How, I wondered, would they do a modern movie adaptation of the play? How would the same lines, same issues, same advice (i.e., stay married to your cheating husband. At all costs.) work in 2008?
It turns out that the movie is completely different. Well, almost. The broad strokes of the plot are the same. Set in Manhattan. An all-female cast. Mary’s husband is cheating on her. But the scenes, the dialogue, the backdrop are all different. Several of the women, including Mary, are working women. No one goes to Reno for a divorce. Mary’s mother still advises her daughter to not let her husband know that she knows he is cheating (follow that?)…and the mother-daughter duo leaves for a month-long trip to Maine, not the Caribbean. Mary ends up coming into her own, becoming her own person, starting a clothing design shop….which leads to Stephen wanting her back. The message? Be your own person. Take charge. And men will want you.
This message kind of contradicts a comment that the Other Woman (Crystal) made to Mary—that men who cheat are all looking for someone to appreciate them. Well, maybe Crystal was wrong about that. Or maybe not. In the end, Crystal doesn’t manage to keep Stephen. Mary steals him back…or more aptly, she doesn’t steal him back.

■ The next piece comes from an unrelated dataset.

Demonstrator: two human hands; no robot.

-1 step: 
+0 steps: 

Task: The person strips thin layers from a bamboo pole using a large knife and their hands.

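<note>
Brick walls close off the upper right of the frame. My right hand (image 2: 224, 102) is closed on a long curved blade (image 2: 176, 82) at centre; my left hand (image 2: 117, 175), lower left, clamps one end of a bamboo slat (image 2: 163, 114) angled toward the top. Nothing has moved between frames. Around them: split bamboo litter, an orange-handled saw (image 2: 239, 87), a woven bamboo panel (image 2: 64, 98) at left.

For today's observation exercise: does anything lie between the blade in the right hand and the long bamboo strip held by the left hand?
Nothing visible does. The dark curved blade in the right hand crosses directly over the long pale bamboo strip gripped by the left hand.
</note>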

He begs to come back into Mary’s life.
There were lines that caught my attention and made me laugh though the dialogue isn’t as quick and witty as in the play. In reference to car’s GPS voice, one of the female friends comments, “The navigation lady is calm and never talks back; my husband’s in love with her.” Or Sylvie’s reflection on never being in a long-term relationship because men do not feel comfortable with successful women. Successful is OK, just not really successful.
There was a roundabout reference to the original play in Mary’s response to her mother’s advice about staying the silent suffering wife and never letting Stephen know that she knows he is cheating. Mary points out how dated this advice was. This isn’t a 1930s movie after all, she quips.
No, indeed. This movie isn’t set in the 1930s. The dialogue and the details about the storyline have changed. The message has been altered a bit to fit the times. Two of the female friends are not in long-term relationships. Let alone relationships with men. (The single author in the original play is a lesbian in the 2008 movie.) But in the end, Mary gets the man. Again. That is what is important. Oh yes, and that she found herself. Which is the key to a man’s heart it seems.
It is an amusing movie but not as entertaining as the original play. Whereas men in the audience seemed to enjoy the play, laughing throughout, the 2008 movie version is definitely for an all-female audience.